Global aid for basic education is declining. India, one of five countries with highest number of out-of-school children, has seen some of the largest cuts in global aid. According to the UNESCO's Education For All (EFA) and Global Monitoring Report (GMR), aid to the basic education in India fell by $278 million between 2010-2012.
Basic education – which enables children to acquire foundational skills and core knowledge – now receives the same amount of aid as it did in 2008. As funds diminish, and with just one year before the deadline for achieving the global Education for All goals, 57 million children and 69 million adolescents are still out of school. "Global aid to education is seriously declining: it fell by just over 6% between 2010 and 2011, and a further 3% in 2012," the report said.
However, educationists believe overall expenditure on education in India has increased. But to change education system on the ground requires aid. Former Vice chancellor of IP university, Prof D K Bandyopadhyay says right when the country is implementing Right to Education (RTE), a cut in aid will spell doom.
"Many states are struggling to implement RTE in the absence of adequate funds. For proper implementation of RTE Act such aid is very helpful. Aid is very critical to get every child to school,'' Bandyopadhyay said.
Senior officials in the ministry of Human Resource Development (HRD) agree, but add: "With decline in aid, the government will have to ensure it will not affect ongoing projects. Sufficient funds will be provided for schemes that benefit from such aid," said an official.

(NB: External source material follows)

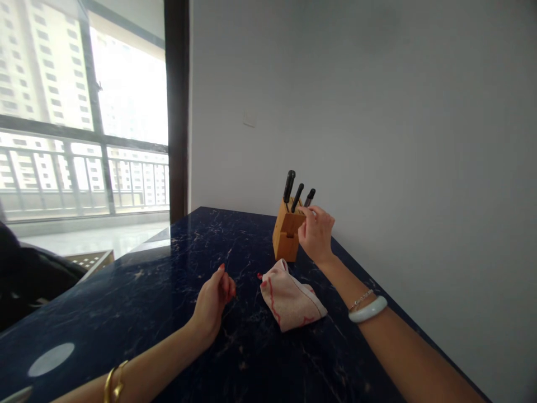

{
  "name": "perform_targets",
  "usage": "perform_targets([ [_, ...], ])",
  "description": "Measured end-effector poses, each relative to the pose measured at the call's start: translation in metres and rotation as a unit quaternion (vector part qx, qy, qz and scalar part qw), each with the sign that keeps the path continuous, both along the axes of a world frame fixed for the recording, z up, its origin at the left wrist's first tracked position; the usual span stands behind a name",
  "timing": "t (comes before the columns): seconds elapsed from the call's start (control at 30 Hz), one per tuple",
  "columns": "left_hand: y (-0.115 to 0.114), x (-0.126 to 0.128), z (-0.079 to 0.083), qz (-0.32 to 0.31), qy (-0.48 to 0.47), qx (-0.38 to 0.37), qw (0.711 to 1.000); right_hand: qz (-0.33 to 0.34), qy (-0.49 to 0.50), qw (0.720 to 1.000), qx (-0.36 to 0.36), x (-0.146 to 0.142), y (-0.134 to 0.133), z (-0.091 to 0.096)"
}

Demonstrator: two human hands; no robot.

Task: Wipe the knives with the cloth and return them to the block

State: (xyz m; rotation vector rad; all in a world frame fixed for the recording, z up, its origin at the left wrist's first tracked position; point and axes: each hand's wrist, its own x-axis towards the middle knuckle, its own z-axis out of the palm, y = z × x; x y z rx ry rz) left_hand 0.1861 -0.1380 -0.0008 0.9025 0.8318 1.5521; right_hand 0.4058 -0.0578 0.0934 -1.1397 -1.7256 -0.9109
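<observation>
A wooden knife block (286,232) stands at the far end of the dark marble counter (168,280), with three black knife handles (295,192) sticking up from it. My right hand (316,232) is raised against the block's right side, fingers pinched close to the rightmost handle; what they grip is unclear. My left hand (213,302) rests on the counter on its edge, fingers curled loosely, holding nothing. Between my hands lies a folded white cloth with red trim (291,299).
A plain grey wall (377,140) runs along the counter's right edge. A large window with a balcony railing (84,168) fills the left. A dark shape (25,274) sits beyond the counter's left edge.
</observation>
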Motion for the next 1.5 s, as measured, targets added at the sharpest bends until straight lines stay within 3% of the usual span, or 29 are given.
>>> perform_targets([
  [0.37, 0.016, -0.009, -0.003, -0.013, 0.002, -0.025, 1.0, -0.03, 0.178, 0.983, -0.024, 0.031, 0.014, -0.047],
  [0.47, 0.021, -0.011, -0.007, -0.033, -0.002, -0.047, 0.998, 0.009, 0.232, 0.971, -0.055, 0.041, 0.023, -0.05],
  [0.63, 0.026, -0.013, -0.012, -0.051, -0.006, -0.062, 0.997, 0.114, 0.305, 0.94, -0.101, 0.05, 0.045, -0.025],
  [0.9, 0.02, -0.013, -0.01, -0.048, -0.016, -0.062, 0.997, 0.213, 0.265, 0.915, -0.216, 0.037, 0.07, 0.033],
  [1.13, 0.022, -0.013, -0.015, -0.049, -0.003, -0.053, 0.997, 0.226, 0.188, 0.913, -0.284, 0.043, 0.076, 0.047],
  [1.37, 0.023, -0.012, -0.017, -0.056, 0.003, -0.04, 0.998, 0.196, 0.188, 0.935, -0.23, 0.043, 0.075, 0.045],
  [1.5, 0.023, -0.012, -0.017, -0.058, -0.001, -0.042, 0.997, 0.171, 0.22, 0.95, -0.14, 0.038, 0.069, 0.078],
])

Concerned by continuing drop in funds for education, Irina Bokova, director-general of UNESCO, said, "Increasing external support for education is an ethical and development imperative. We know the difference that well-targeted aid can make in helping countries to put quality education first."
"This worrying fall in aid is in the context of a US$26 billion annual finance gap for education. Unless this negative trend is reversed, the likelihood of reaching the global education goals is put at great risk - all the more so if new education targets are set for 2030," said Aaron Benavot, director of the EFA Global Monitoring Report.
Julia Gillard, board chair of the Global Partnership for Education, affirmed that "Education is a long-term investment – not an expense. We owe it to the children of the world – particularly the poorest and most marginalised – that both international donors and developing country governments step up and commit more funding to education."
UNESCO has asked donors to help raise a much-needed $3.5 billion for education in the poorest countries.